Düşünceli bir şekilde başını ağır ağır sallayıp geri yaslandı yine. Kollarını göğsünde bağlarken güldü alayla. "Başkasından bu cümleleri duymak kötüymüş gerçekten. Bu tavsiyeleri ben verdiğimde hiç zor olmamıştı."

Anlamayarak sessiz kaldığımda sorarcasına baktım. Yerdeki bakışlarını bana çevirip tekrar konuştu.

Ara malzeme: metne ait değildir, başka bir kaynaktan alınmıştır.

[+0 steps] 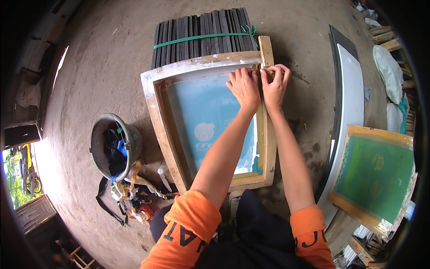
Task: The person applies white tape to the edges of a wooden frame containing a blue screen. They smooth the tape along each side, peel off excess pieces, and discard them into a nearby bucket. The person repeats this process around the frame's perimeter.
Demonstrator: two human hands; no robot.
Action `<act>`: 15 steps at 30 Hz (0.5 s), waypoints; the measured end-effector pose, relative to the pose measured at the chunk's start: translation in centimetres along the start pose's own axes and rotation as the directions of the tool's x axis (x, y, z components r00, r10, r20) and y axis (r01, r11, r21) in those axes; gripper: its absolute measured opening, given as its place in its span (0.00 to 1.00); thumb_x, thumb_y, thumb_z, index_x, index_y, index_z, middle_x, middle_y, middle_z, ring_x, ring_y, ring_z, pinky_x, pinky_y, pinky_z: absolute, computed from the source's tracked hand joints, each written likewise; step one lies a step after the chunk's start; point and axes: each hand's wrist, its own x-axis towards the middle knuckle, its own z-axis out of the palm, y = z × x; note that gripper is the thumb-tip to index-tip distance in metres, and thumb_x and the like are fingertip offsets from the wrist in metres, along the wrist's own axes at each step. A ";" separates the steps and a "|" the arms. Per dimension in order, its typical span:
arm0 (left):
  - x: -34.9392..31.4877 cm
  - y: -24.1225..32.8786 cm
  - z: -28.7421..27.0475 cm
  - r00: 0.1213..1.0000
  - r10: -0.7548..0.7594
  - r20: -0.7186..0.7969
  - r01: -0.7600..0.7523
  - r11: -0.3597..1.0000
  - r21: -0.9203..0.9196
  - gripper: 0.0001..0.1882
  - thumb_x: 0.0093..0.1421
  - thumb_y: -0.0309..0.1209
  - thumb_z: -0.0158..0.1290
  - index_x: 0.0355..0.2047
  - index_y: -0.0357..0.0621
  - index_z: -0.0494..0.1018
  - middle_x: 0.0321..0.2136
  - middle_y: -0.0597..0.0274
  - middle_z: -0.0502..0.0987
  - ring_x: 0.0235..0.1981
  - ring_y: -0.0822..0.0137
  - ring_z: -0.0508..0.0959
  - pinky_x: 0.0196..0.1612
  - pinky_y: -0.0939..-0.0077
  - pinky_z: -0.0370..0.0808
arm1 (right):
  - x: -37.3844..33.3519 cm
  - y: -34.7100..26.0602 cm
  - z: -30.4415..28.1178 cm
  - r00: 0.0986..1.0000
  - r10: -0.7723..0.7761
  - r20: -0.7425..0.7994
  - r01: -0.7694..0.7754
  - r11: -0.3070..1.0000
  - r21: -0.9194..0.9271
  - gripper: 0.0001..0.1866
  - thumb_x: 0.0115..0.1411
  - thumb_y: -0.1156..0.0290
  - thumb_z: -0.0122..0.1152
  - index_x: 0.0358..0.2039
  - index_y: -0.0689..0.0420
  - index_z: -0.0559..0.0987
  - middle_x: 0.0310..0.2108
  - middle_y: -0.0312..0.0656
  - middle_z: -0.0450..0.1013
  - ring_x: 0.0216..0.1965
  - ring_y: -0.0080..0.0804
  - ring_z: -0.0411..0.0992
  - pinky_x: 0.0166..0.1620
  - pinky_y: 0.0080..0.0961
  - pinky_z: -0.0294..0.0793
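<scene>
A wooden screen-printing frame (pixel 148 92) with a pale blue mesh (pixel 197 107) lies in front of me, its inner edges partly covered with brown and white strips. At its far right corner my left hand (pixel 245 92) is closed, with the fingers curled down over the mesh edge. Right beside it, my right hand (pixel 275 87) pinches at the outer side of the same corner. A small brownish-yellow bit shows by the fingertips, but what either hand grips is too hidden to name. The right rail extends past the corner as a wooden end (pixel 265 47).
Behind the frame, a bundle of dark slats (pixel 201 42) is tied with green strap. On the left stand a bucket (pixel 130 148) holding dark cloths and a heap of scraps (pixel 134 193). A white bottle (pixel 163 172) lies nearby. On the right are long panels (pixel 351 94) and a green-meshed frame (pixel 376 166).
</scene>
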 end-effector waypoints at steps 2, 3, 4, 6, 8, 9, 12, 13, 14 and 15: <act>0.0 0.2 -0.1 1.000 0.019 -0.018 -0.019 1.000 0.005 0.06 0.52 0.33 0.54 0.28 0.46 0.74 0.31 0.63 0.74 0.39 0.59 0.68 0.41 0.63 0.59 | -0.1 0.1 0.0 1.000 -0.004 -0.006 0.004 1.000 0.021 0.11 0.50 0.74 0.64 0.33 0.58 0.71 0.41 0.44 0.61 0.44 0.42 0.62 0.44 0.37 0.69; 0.0 0.3 -0.1 0.999 0.028 -0.026 -0.027 1.000 0.008 0.05 0.52 0.32 0.54 0.28 0.45 0.74 0.30 0.63 0.74 0.39 0.59 0.68 0.41 0.64 0.59 | -0.1 0.3 0.0 1.000 -0.004 -0.008 0.005 0.999 0.046 0.11 0.50 0.74 0.63 0.33 0.58 0.72 0.41 0.44 0.61 0.44 0.42 0.62 0.44 0.37 0.69; 0.1 0.4 -0.1 1.000 0.013 0.004 -0.013 1.000 -0.014 0.06 0.53 0.33 0.54 0.28 0.46 0.74 0.31 0.63 0.74 0.39 0.59 0.68 0.41 0.63 0.59 | -0.1 0.5 -0.1 1.000 -0.005 -0.011 0.006 0.997 0.071 0.11 0.50 0.75 0.63 0.34 0.57 0.72 0.42 0.44 0.61 0.45 0.42 0.62 0.44 0.37 0.69; 0.4 0.2 -0.4 0.998 -0.013 0.063 0.016 0.999 -0.047 0.06 0.54 0.35 0.53 0.30 0.48 0.75 0.32 0.63 0.75 0.40 0.59 0.67 0.42 0.63 0.58 | -0.1 0.2 -0.2 0.998 -0.070 0.001 0.070 0.997 0.021 0.11 0.50 0.76 0.62 0.35 0.55 0.74 0.43 0.44 0.61 0.45 0.42 0.62 0.45 0.37 0.69; 0.6 0.2 -0.7 0.995 -0.034 0.095 0.040 0.997 -0.062 0.07 0.54 0.35 0.53 0.30 0.48 0.76 0.33 0.63 0.75 0.40 0.59 0.67 0.42 0.63 0.58 | -0.1 -0.2 -0.7 0.979 -0.201 0.045 0.205 0.970 -0.134 0.11 0.49 0.77 0.61 0.35 0.53 0.76 0.44 0.43 0.61 0.45 0.42 0.63 0.45 0.37 0.69; 0.7 0.2 -0.8 0.993 -0.044 0.110 0.052 0.996 -0.070 0.07 0.54 0.35 0.53 0.30 0.49 0.76 0.33 0.63 0.75 0.40 0.59 0.67 0.43 0.62 0.58 | 0.0 -0.4 -0.9 0.977 -0.205 0.051 0.212 0.957 -0.199 0.11 0.49 0.76 0.61 0.35 0.52 0.76 0.45 0.43 0.61 0.45 0.43 0.63 0.45 0.37 0.69; 0.9 0.3 -1.2 0.986 -0.049 0.160 0.066 0.993 -0.103 0.07 0.54 0.36 0.53 0.30 0.49 0.77 0.34 0.64 0.76 0.41 0.59 0.68 0.43 0.62 0.59 | 0.0 -1.7 -1.4 0.976 -0.202 0.076 0.216 0.898 -0.383 0.09 0.52 0.71 0.60 0.36 0.50 0.78 0.45 0.42 0.64 0.46 0.42 0.64 0.46 0.39 0.68; 1.0 0.2 -1.3 0.985 -0.051 0.163 0.069 0.992 -0.109 0.07 0.54 0.36 0.53 0.29 0.49 0.77 0.34 0.64 0.76 0.41 0.59 0.68 0.43 0.62 0.59 | 0.1 -2.2 -1.5 0.978 -0.098 0.185 0.169 0.891 -0.422 0.09 0.52 0.70 0.59 0.36 0.51 0.78 0.44 0.42 0.64 0.46 0.41 0.65 0.47 0.39 0.68; 1.1 0.2 -1.3 0.984 -0.055 0.168 0.076 0.990 -0.120 0.07 0.53 0.36 0.54 0.29 0.50 0.77 0.34 0.64 0.76 0.41 0.59 0.68 0.43 0.62 0.59 | 0.3 -2.9 -1.6 0.957 0.010 0.290 0.133 0.873 -0.468 0.09 0.53 0.69 0.58 0.37 0.51 0.78 0.43 0.42 0.65 0.46 0.40 0.66 0.47 0.39 0.68; 1.1 0.2 -1.3 0.983 -0.059 0.173 0.083 0.988 -0.131 0.07 0.53 0.37 0.54 0.29 0.50 0.77 0.34 0.64 0.76 0.41 0.59 0.68 0.43 0.62 0.59 | 0.6 -3.5 -1.8 0.916 0.122 0.382 0.103 0.849 -0.518 0.10 0.54 0.69 0.57 0.37 0.52 0.78 0.42 0.42 0.66 0.46 0.39 0.66 0.47 0.39 0.68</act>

"Ali ile konuşmuştuk. Ela'yı öğrendiğinde ve sizin aranız bozukken."

Şaşkınlıkla dikkat kesilip, "Ne konuştunuz?" diye sordum hemen. Böyle bir konuşmadan yeni haberim oluyordu ve gerçekten çok merak etmiştim.

"Geçen hafta beni arayıp konuşmak istediğini söyledi. Ertesi gün buluştuk. Ela'yı saklama sebebini sordu bana. Gerçekten meraklı ve çaresiz bir hali vardı. Bunu bana değil sana sorması gerektiğini söyledim. Aynı senin şu an bana söylediğin gibi ben de ona böyle söyledim. Seni dinlemesi ve güvenmesi gerektiğini, birbirinizi üzmemeniz gerektiğini. Çok diretse de öğrenemedi tabi benden. Sana gelip sormak istediği çok belliydi. Ama gururu ve kırgınlığı izin vermiyordu."

"Bana bundan bahsetmemişti." dedim düşünceli halde. Benimle konuşmasına engel olan şeyin gururu olduğunu biliyordum. Günlerce kendisinden böyle bir şeyi saklamış olmamı hazmedememiş, kabullenememişti.